Bug 2153257
| Summary: | [IBM Z] - ocs-osd-removal-job not getting completed when trying to replace failed node | ||
|---|---|---|---|
| Product: | [Red Hat Storage] Red Hat OpenShift Data Foundation | Reporter: | Abdul Kandathil (IBM) <akandath> |
| Component: | rook | Assignee: | Travis Nielsen <tnielsen> |
| Status: | CLOSED NOTABUG | QA Contact: | Neha Berry <nberry> |
| Severity: | medium | Docs Contact: | |
| Priority: | unspecified | ||
| Version: | 4.12 | CC: | brgardne, madam, ocs-bugs, odf-bz-bot, oviner |
| Target Milestone: | --- | ||
| Target Release: | --- | ||
| Hardware: | s390x | ||
| OS: | Linux | ||
| Whiteboard: | |||
| Fixed In Version: | Doc Type: | If docs needed, set a value | |
| Doc Text: | Story Points: | --- | |
| Clone Of: | Environment: | ||
| Last Closed: | 2023-01-10 16:44:43 UTC | Type: | Bug |
| Regression: | --- | Mount Type: | --- |
| Documentation: | --- | CRM: | |
| Verified Versions: | Category: | --- | |
| oVirt Team: | --- | RHEL 7.3 requirements from Atomic Host: | |
| Cloudforms Team: | --- | Target Upstream Version: | |
| Embargoed: | |||
|
Description
Abdul Kandathil (IBM)
2022-12-14 11:06:02 UTC
When removing an OSD, Rook will query ceph to know if it is safe-to-destroy the OSD: 2022-12-14 08:35:09.214305 W | cephosd: osd.1 is NOT be ok to destroy, retrying in 1m until success Since the OSD is not safe to destroy, Rook will wait and continue checking indefinitely until it is safe.
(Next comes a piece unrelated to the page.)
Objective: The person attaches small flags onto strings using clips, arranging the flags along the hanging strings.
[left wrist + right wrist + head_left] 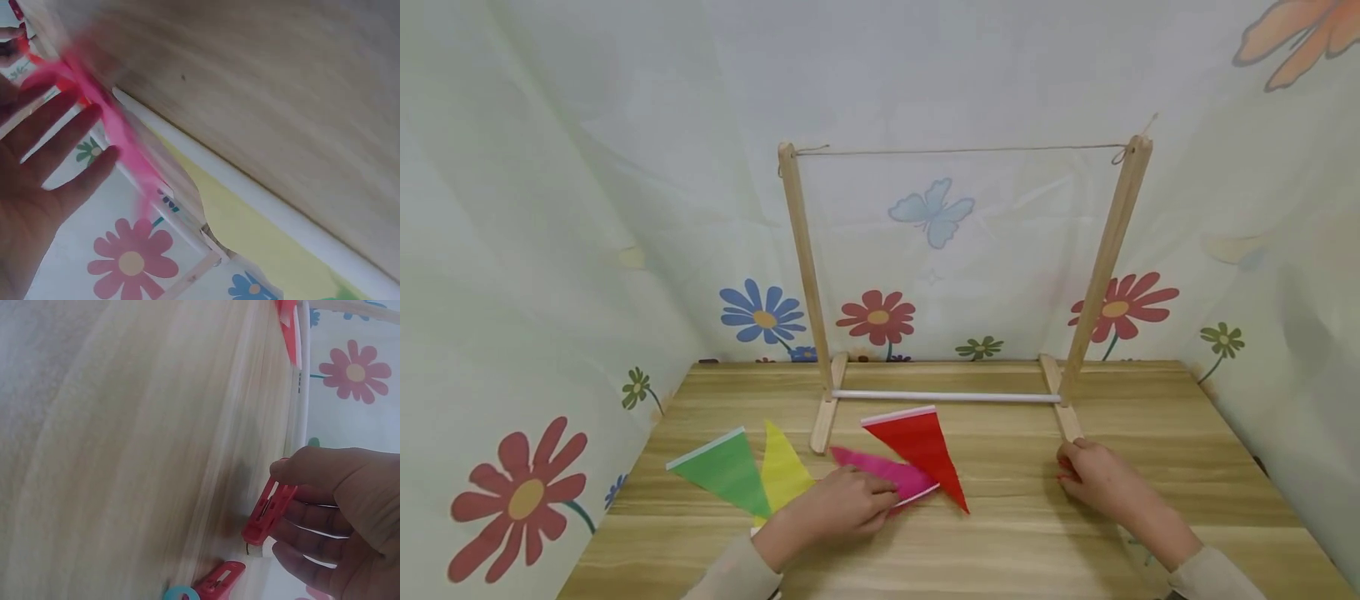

An OSD is safe to destroy when all the PGs have been moved to other OSDs in the cluster such that the PGs are active+clean. This means all replicas of the data are replicated safely and there is no risk of data loss. If there are no spare OSDs where the PGs can be moved, an OSD will never be safe to destroy. For example, if there are 3 OSDs in the cluster and pools with replica 3, a lost OSD will never be safe to destroy. If you need to remove an OSD even when it is not safe to destroy, you will need to force the removal on the removal template with the flag FORCE_OSD_REMOVAL. See the docs on the osd removal for more details. Hi,
You need to add FORCE_FLAG to the removal job.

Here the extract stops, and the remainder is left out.